## WHAT YOU NEED TO DO
Below, some lines carry pictures; leave those pictures out and retype exactly the lines from the one with "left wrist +" through the one with "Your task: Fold".
[EXERCISE DATA Boundary: Start]
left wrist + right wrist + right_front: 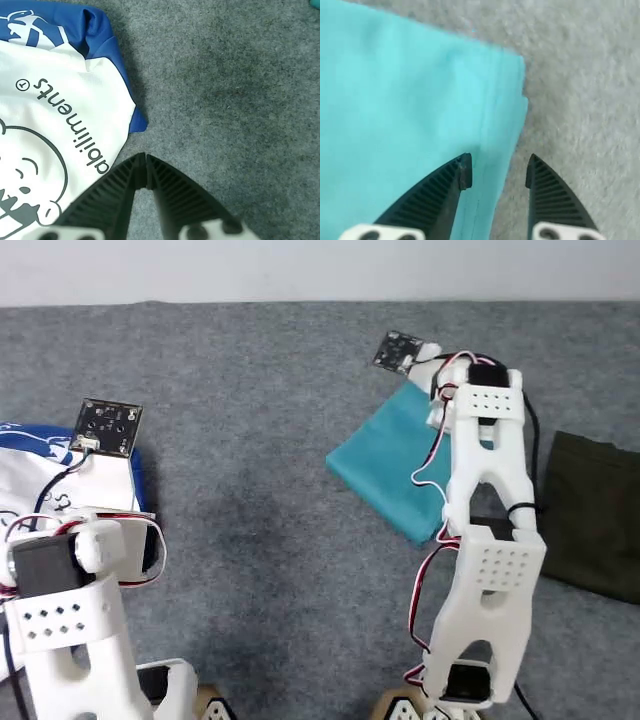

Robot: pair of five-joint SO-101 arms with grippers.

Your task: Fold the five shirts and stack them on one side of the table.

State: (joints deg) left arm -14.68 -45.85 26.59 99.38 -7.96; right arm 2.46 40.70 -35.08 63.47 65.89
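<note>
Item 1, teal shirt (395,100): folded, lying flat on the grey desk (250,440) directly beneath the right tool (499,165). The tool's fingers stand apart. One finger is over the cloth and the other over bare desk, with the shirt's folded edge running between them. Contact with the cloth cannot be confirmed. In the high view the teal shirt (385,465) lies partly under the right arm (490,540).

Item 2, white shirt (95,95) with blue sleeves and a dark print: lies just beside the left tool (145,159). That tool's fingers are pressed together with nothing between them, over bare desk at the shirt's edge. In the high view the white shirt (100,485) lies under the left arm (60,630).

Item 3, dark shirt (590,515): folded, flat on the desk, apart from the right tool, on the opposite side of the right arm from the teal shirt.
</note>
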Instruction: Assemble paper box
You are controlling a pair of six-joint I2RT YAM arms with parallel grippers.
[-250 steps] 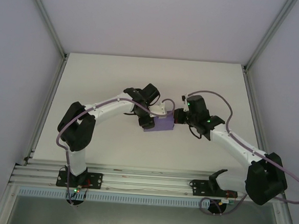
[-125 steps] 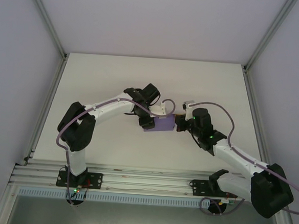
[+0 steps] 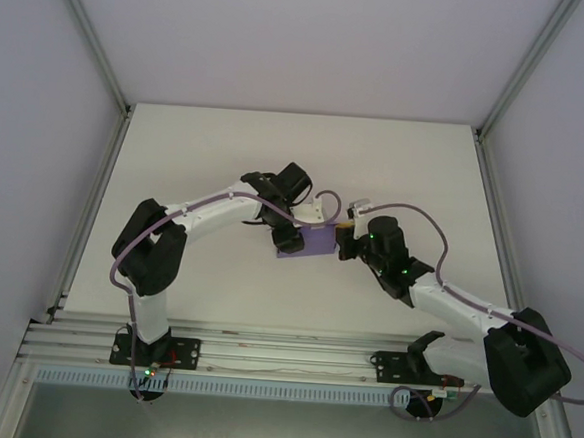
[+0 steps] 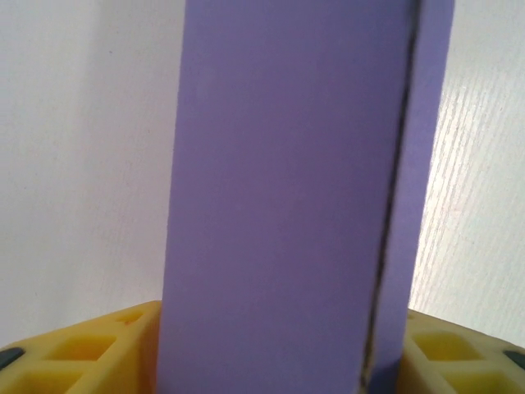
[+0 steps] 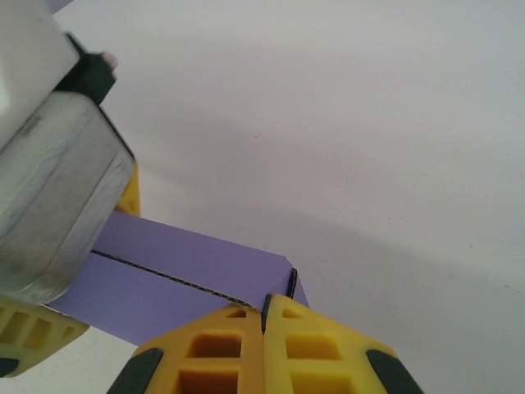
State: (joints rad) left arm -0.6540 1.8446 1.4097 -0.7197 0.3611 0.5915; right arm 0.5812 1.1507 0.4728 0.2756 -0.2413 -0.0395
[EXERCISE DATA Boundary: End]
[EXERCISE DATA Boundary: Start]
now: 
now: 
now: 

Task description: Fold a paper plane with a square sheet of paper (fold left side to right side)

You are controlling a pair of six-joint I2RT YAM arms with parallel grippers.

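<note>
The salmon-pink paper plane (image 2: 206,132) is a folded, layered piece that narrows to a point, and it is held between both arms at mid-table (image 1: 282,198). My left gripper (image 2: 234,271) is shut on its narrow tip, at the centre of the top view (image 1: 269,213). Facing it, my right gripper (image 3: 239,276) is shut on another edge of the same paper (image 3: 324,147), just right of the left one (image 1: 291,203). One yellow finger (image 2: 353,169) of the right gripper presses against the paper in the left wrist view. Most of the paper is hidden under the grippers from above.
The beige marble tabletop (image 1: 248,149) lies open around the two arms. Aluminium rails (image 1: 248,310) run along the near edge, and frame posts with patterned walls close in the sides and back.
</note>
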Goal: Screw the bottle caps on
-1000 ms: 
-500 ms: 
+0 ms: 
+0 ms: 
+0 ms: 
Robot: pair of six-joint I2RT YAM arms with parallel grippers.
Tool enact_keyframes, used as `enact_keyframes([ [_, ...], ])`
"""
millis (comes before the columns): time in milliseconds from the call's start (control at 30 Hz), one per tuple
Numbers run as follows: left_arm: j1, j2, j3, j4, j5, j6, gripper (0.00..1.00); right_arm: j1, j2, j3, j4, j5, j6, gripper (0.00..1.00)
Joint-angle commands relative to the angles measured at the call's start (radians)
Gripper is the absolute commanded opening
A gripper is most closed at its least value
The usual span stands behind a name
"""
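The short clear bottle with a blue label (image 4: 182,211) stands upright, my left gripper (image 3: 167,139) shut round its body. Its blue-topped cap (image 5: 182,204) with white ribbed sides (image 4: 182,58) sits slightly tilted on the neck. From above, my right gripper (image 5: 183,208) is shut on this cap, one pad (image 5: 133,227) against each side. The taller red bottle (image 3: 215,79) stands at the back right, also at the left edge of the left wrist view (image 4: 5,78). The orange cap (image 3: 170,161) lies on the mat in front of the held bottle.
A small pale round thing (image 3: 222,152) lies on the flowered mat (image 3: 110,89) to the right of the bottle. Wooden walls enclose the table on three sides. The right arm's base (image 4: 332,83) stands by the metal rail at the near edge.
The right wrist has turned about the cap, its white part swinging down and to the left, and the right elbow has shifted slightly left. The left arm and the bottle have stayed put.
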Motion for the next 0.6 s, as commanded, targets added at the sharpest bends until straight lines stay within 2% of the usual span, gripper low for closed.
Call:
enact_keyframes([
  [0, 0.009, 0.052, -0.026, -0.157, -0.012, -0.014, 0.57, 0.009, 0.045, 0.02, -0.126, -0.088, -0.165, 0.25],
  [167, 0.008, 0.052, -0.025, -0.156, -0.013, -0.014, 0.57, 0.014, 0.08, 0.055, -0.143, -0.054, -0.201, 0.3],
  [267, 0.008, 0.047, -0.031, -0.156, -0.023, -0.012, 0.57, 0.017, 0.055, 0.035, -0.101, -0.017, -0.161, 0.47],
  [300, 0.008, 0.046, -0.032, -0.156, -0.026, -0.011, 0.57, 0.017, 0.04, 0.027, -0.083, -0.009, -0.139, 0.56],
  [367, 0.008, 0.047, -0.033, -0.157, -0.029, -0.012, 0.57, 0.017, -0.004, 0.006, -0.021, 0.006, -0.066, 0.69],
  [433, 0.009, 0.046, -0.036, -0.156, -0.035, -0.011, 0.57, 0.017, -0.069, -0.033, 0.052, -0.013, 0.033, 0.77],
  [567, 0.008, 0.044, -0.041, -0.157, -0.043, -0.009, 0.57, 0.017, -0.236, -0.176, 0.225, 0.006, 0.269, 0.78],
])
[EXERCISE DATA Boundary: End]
## ANSWER TO THIS EXERCISE
left wrist + right wrist + right_front: 

Robot: pair of five-joint SO-101 arms with grippers.

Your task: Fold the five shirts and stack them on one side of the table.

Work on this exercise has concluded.